# Your goal
Some lines in the records below may hold the word "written"; give the number of those lines and nothing else.
Top of Record set
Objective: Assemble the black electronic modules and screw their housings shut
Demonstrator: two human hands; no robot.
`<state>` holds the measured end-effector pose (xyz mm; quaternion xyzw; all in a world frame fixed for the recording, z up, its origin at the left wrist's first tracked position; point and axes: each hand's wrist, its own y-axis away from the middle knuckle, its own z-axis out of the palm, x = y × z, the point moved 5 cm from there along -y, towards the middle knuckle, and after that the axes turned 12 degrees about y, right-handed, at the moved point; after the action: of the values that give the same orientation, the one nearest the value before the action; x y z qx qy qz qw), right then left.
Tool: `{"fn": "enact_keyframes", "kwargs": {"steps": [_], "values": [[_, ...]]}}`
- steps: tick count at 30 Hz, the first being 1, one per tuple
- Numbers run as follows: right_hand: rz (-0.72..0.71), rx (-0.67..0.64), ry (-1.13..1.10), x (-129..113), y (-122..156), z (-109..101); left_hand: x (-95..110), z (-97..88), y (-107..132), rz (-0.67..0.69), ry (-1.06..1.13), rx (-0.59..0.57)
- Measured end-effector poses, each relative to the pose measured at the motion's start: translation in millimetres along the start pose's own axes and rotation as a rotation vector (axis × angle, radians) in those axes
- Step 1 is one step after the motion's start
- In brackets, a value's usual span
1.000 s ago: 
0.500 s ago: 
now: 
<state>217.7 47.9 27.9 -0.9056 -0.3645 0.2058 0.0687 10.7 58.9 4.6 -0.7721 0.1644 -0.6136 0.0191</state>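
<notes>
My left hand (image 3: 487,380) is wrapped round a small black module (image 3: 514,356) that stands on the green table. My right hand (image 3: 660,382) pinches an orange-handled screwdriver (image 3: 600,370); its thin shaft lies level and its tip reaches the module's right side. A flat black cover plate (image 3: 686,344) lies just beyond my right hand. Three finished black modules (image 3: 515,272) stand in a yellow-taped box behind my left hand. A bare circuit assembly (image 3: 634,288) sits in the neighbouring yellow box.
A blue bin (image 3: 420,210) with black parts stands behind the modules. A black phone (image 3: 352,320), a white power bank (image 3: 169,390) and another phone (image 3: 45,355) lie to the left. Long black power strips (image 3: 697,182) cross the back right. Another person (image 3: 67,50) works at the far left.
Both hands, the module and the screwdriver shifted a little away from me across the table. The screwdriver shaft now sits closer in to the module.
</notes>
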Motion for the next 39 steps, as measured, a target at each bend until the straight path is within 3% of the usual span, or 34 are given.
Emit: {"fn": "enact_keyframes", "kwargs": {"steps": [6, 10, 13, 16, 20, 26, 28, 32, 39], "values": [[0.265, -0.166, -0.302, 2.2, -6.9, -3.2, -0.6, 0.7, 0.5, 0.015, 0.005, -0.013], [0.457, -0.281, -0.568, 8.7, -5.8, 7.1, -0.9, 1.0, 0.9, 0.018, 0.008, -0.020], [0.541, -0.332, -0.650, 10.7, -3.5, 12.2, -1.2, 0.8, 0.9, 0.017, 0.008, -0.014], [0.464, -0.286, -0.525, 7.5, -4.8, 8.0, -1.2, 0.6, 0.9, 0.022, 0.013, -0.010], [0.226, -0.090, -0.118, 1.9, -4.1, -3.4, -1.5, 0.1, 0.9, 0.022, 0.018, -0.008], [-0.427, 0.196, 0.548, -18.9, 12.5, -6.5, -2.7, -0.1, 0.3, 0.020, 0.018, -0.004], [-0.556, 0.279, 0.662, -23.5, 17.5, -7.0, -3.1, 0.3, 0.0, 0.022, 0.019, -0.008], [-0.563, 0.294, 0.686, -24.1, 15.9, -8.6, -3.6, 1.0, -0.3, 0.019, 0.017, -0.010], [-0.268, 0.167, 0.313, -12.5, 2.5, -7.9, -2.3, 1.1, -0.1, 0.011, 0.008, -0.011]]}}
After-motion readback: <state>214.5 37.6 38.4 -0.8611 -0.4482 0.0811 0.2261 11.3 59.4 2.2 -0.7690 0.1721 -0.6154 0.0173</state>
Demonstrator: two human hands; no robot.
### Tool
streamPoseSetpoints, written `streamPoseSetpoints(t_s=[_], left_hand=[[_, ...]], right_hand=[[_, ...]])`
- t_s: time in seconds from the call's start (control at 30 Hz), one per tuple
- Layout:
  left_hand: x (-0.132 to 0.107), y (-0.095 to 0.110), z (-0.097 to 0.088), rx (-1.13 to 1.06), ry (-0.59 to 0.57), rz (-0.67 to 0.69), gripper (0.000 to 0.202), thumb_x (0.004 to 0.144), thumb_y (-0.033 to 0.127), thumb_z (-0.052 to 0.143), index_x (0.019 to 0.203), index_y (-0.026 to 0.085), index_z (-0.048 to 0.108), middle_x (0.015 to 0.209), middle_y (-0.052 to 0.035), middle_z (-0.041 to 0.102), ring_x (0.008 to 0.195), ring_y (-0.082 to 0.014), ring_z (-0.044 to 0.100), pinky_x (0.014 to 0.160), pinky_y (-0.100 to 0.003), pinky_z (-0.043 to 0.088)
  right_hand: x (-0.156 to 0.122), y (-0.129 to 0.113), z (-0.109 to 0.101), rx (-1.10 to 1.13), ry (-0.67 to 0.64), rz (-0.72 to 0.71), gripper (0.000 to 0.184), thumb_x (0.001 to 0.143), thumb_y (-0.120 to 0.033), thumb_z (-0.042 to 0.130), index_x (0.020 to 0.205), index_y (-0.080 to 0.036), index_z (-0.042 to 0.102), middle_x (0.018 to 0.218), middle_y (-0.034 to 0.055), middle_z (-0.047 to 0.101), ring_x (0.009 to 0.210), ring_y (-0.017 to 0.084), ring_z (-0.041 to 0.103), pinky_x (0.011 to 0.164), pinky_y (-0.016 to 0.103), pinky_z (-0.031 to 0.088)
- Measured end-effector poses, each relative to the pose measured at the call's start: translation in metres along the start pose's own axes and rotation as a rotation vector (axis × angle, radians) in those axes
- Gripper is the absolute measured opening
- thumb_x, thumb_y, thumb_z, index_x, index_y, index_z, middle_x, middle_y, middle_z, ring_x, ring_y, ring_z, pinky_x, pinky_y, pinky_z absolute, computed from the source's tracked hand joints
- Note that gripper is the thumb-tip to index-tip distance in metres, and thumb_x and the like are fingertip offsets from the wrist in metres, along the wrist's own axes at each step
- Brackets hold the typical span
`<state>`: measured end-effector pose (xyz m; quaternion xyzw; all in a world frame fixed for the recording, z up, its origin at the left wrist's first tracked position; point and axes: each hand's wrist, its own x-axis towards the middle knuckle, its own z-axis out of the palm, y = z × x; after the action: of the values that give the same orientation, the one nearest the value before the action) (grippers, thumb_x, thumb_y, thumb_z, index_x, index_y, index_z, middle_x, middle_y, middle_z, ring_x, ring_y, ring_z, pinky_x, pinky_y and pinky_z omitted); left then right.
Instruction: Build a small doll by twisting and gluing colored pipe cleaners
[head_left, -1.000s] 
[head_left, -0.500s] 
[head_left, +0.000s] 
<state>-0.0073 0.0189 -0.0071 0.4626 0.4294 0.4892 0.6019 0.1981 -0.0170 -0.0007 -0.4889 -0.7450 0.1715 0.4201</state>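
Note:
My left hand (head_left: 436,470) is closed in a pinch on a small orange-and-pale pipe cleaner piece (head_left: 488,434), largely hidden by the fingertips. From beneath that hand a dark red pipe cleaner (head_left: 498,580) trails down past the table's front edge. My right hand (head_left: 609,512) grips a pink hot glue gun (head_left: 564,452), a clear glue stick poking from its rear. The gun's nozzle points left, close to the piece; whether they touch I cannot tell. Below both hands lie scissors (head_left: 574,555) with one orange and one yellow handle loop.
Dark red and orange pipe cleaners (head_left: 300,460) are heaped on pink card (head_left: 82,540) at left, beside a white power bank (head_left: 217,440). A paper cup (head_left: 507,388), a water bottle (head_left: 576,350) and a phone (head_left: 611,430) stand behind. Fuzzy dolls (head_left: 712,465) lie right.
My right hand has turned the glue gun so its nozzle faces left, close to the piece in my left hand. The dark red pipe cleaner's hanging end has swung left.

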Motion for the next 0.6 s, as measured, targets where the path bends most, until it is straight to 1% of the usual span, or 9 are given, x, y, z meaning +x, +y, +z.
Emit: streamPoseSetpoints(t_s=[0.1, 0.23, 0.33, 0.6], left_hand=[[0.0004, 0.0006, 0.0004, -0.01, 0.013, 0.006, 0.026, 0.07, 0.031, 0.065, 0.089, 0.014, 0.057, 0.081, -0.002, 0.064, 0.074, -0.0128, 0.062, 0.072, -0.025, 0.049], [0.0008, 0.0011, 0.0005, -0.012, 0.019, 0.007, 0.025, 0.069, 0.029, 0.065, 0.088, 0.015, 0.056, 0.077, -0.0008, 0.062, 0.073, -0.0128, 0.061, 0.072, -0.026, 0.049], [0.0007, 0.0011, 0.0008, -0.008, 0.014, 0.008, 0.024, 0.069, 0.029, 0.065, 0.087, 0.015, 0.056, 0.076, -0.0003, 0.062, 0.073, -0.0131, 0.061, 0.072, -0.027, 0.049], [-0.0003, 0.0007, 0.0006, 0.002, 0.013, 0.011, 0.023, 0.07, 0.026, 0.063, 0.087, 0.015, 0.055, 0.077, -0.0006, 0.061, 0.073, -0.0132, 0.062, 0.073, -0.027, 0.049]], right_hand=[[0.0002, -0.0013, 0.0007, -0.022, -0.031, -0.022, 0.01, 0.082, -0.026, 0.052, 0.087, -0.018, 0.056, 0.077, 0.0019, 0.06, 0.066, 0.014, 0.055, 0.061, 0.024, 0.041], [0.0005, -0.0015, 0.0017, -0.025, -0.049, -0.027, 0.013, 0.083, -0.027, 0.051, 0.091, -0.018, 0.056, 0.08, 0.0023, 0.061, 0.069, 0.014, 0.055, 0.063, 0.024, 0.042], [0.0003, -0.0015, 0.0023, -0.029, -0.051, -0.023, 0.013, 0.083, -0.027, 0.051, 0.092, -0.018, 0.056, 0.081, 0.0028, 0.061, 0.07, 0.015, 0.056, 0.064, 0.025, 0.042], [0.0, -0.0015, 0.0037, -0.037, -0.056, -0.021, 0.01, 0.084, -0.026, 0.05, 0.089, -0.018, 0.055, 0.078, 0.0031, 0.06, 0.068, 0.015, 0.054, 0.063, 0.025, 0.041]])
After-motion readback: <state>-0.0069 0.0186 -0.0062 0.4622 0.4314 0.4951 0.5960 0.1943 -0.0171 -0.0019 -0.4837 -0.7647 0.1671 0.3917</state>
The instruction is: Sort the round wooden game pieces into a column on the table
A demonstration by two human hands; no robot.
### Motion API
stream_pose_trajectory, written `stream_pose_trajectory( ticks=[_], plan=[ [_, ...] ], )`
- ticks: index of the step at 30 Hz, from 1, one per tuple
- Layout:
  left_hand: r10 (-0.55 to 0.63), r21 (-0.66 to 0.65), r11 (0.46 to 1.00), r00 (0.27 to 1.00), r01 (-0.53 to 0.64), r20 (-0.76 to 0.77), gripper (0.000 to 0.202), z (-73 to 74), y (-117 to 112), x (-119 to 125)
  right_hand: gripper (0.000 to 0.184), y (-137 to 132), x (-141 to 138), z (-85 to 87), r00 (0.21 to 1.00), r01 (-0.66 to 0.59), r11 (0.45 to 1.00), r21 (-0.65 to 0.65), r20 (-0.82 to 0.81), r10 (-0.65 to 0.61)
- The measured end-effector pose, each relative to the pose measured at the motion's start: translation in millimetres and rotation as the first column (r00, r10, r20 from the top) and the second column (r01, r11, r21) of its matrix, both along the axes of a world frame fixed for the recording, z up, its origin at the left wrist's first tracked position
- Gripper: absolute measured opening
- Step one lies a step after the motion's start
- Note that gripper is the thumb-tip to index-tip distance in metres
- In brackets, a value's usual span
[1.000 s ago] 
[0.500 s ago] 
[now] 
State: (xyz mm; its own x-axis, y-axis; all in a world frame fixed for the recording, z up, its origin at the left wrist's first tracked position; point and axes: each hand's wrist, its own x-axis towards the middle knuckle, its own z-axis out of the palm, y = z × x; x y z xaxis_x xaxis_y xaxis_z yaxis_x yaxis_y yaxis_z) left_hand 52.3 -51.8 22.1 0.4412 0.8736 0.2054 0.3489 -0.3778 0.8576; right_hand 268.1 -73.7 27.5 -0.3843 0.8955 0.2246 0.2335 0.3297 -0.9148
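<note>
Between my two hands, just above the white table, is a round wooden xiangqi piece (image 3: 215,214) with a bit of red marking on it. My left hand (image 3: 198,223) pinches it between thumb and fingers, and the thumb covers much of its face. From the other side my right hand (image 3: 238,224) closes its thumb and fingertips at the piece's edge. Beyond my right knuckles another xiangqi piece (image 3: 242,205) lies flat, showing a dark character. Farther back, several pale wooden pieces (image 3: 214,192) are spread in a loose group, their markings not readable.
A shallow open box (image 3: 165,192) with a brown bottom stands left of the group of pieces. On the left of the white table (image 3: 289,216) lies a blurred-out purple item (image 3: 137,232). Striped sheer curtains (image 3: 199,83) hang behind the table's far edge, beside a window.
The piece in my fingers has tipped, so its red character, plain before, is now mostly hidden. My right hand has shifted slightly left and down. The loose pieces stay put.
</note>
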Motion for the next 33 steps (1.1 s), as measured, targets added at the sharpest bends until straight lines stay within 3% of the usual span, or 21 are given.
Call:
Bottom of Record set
# Finished exercise
2